Wednesday, March 27, 2013

Telsa and Mercedes

Tesla Motors has been collaborating with major car manufacturers to release all-electric vehicles. 

The first was Toyota's RAV4, on sale since last September.  A limited number (<3000) of these cars were manufactured, on sale for $50,000 (half the price of Tesla's own Model S, which has had extremely slow production).  This model was already in place, but Tesla was hired to make the vehicle electric.

Moving forward, next year Mercedes Benz will release a station-wagon type vehicle - B Class E.D. - in the U.S.  Tesla was brought on from early on, and the batteries are similar to its Model S.   It will feature a "quick charge" option of 2 hours for approximately a 60 mile range, and a longer charge for double that.  The aerodynamics and lighter weight of the B Class will allow to have a range similar to the RAV4, despite a lower power battery.

These partnerships are obviously beneficial to the larger companies trying to make a beachhead in the all-electric vehicle market, but what is in it for Tesla?  Aren't they just making things easier for their competitors?  Is this an operational efficiency change, or a strategic one?

I think it is the latter.  Tesla has demonstrated that there is a market for all-electric vehicles (there is a wait-list for their vehicles), but doesn't have the capital to enact quick production.  Toyota and Mercedes, however, have the facilities and customer base to really meet that demand.  The companies are also in slightly different classes of quality and customer demographic, meaning that more potential customers are possible.  Tesla's own Model S has a sticker price of $100,000, which is another class as well.

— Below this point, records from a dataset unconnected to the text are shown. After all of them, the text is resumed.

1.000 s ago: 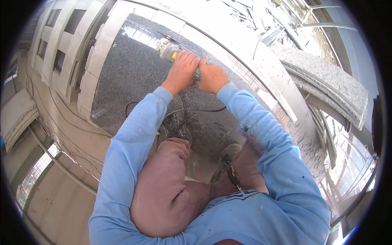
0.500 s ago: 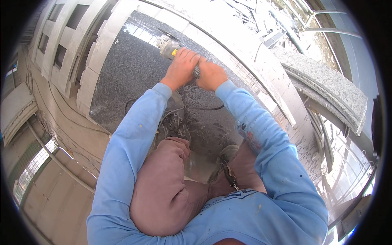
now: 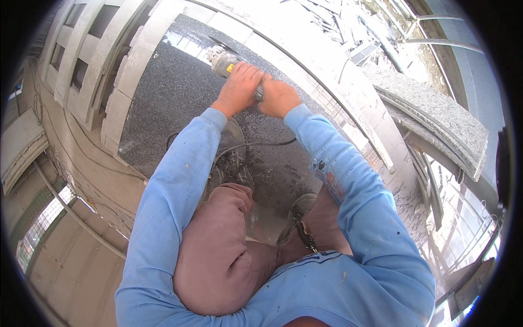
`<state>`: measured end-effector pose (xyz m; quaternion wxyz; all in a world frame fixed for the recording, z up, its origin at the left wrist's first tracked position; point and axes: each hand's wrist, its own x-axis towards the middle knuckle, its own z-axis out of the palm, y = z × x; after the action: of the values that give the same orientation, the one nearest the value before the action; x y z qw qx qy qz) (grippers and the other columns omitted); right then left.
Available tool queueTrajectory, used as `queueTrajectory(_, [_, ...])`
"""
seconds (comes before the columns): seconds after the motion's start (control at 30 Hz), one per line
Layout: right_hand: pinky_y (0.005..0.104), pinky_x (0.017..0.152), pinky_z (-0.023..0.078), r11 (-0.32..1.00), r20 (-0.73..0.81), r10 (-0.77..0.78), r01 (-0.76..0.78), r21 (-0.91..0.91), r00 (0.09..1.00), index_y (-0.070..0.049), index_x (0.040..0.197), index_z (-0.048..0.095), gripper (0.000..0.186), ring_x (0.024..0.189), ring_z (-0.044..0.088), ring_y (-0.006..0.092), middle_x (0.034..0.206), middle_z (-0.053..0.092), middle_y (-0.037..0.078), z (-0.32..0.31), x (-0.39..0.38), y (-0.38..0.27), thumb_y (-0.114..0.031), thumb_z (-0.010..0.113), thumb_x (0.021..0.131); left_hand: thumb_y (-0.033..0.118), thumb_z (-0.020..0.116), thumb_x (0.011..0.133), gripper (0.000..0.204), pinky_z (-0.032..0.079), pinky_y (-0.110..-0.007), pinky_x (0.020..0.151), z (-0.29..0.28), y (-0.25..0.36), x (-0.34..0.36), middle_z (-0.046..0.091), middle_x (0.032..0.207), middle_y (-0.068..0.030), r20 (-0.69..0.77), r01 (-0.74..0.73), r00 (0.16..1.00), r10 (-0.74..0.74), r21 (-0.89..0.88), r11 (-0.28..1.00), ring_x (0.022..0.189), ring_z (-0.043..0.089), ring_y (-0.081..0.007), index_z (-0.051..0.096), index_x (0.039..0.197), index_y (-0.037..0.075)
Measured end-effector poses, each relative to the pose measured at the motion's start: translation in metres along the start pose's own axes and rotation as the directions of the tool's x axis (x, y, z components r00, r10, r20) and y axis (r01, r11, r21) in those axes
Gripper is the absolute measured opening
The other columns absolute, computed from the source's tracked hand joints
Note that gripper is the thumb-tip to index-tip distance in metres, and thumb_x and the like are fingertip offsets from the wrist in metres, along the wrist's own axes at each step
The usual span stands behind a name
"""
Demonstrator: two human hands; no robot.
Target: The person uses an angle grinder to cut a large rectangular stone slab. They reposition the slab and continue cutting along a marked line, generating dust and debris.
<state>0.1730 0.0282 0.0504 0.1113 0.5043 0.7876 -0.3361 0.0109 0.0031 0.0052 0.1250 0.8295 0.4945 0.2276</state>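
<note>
Both my hands are closed round an angle grinder (image 3: 221, 61) with a grey metal head and a yellow patch on its body. My left hand (image 3: 240, 88) wraps the body just behind the head. Behind it, my right hand (image 3: 279, 97) grips the dark rear end. The thin cutting disc (image 3: 224, 46) stands on edge at the far side, over the dark speckled stone slab (image 3: 163, 90) near its far edge; whether it touches the stone I cannot tell. A black power cord (image 3: 256, 144) curves across the slab between my forearms.
My shoes and bent legs rest on the slab's near part. A long straight bar (image 3: 338, 98) runs along its far right side. Grey granite slabs (image 3: 436, 111) are stacked at the right. Pale slotted frames (image 3: 87, 71) stand at the left, and stone offcuts (image 3: 332, 22) lie beyond.
The grinder and both hands have shifted slightly to the left and toward the far edge. My grip looks the same.
</note>
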Motion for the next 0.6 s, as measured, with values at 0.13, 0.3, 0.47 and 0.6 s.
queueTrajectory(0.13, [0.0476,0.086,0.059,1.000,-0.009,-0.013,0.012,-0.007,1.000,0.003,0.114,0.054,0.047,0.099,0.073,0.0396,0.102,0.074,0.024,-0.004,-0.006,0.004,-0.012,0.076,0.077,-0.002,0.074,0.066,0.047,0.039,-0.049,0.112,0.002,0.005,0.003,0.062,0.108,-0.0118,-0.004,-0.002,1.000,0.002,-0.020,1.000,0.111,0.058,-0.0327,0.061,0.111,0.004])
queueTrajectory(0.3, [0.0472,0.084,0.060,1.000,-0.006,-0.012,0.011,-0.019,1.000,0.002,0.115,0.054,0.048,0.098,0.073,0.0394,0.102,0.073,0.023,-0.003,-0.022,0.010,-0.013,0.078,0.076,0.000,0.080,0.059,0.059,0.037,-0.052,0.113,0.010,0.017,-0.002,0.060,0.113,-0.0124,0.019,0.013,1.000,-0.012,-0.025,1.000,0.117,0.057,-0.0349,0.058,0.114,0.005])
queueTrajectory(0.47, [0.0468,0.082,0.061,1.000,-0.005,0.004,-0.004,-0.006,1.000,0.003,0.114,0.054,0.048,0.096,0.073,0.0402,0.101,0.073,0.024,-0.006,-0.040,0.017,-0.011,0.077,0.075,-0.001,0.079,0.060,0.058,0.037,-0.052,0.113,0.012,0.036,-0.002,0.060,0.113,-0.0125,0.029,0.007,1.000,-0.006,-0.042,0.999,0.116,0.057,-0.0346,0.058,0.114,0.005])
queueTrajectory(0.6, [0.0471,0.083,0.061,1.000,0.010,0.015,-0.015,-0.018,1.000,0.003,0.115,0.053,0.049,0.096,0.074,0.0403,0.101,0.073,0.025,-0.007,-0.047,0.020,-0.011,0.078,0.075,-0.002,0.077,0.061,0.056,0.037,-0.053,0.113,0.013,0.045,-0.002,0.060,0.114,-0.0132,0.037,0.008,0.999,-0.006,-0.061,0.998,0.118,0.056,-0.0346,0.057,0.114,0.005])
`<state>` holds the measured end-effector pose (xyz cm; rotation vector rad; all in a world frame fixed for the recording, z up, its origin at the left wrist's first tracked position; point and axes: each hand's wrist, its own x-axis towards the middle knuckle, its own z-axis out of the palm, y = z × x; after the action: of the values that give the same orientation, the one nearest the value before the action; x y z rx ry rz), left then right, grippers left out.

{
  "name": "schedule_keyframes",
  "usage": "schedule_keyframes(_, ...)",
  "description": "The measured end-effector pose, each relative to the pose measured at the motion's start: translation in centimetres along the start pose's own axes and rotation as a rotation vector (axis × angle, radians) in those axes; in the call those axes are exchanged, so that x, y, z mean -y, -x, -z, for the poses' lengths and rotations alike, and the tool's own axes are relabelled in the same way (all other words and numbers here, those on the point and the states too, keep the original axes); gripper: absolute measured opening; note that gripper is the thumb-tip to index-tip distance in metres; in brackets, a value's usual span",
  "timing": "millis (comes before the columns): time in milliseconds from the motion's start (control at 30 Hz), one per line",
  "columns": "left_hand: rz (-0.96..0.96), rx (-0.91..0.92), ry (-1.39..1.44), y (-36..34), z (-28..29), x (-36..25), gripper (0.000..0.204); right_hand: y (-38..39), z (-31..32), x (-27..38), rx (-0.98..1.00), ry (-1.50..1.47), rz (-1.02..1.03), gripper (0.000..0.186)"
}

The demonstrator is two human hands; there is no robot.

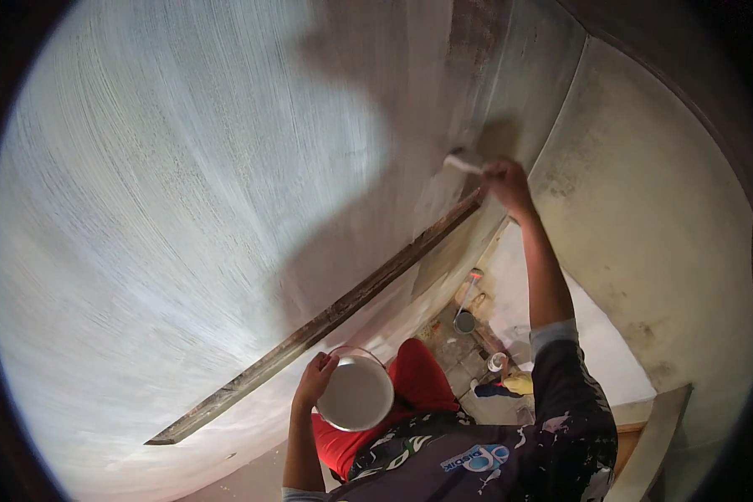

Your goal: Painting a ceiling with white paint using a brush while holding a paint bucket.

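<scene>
The right hand is closed on a brush pressed to the wall far right, the left hand grips a paint bucket near, most wall looks coated, the right stretch bare.

Wall in front of you: pale white-grey with fine streaky brush lines, darker brown-grey patch at 12 o'clock. Brush in your right hand is white. Bucket in your left hand, at 6 o'clock: white, with a thin reddish handle. Your trousers are bright red. Your shirt is dark, spattered white. Plank across the wall is dull grey-brown. Floor at 5 o'clock is mottled tan.
</scene>
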<state>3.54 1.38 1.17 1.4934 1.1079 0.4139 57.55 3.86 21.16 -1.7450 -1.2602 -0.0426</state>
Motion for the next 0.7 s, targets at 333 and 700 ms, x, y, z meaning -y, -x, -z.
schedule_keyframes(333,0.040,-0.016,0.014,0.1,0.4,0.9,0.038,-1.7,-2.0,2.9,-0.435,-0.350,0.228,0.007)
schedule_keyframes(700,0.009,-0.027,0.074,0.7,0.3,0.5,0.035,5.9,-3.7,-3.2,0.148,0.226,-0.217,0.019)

The shorter charge times mean that during even a longer commute, a B Class owner can fully charge their vehicle while at work or during a business lunch.  The higher demand from heavyweight car companies for access to charging facilities mean that more locations will be compelled to install them.  These infrastructure changes will assist Tesla, as well, once more of their own fleet has been distributed.

Should Tesla develop more relationships of this nature with other large companies?
Has Tesla realized that this type of business partnership is more profitable/sustainable than trying to create its own place in a niche market?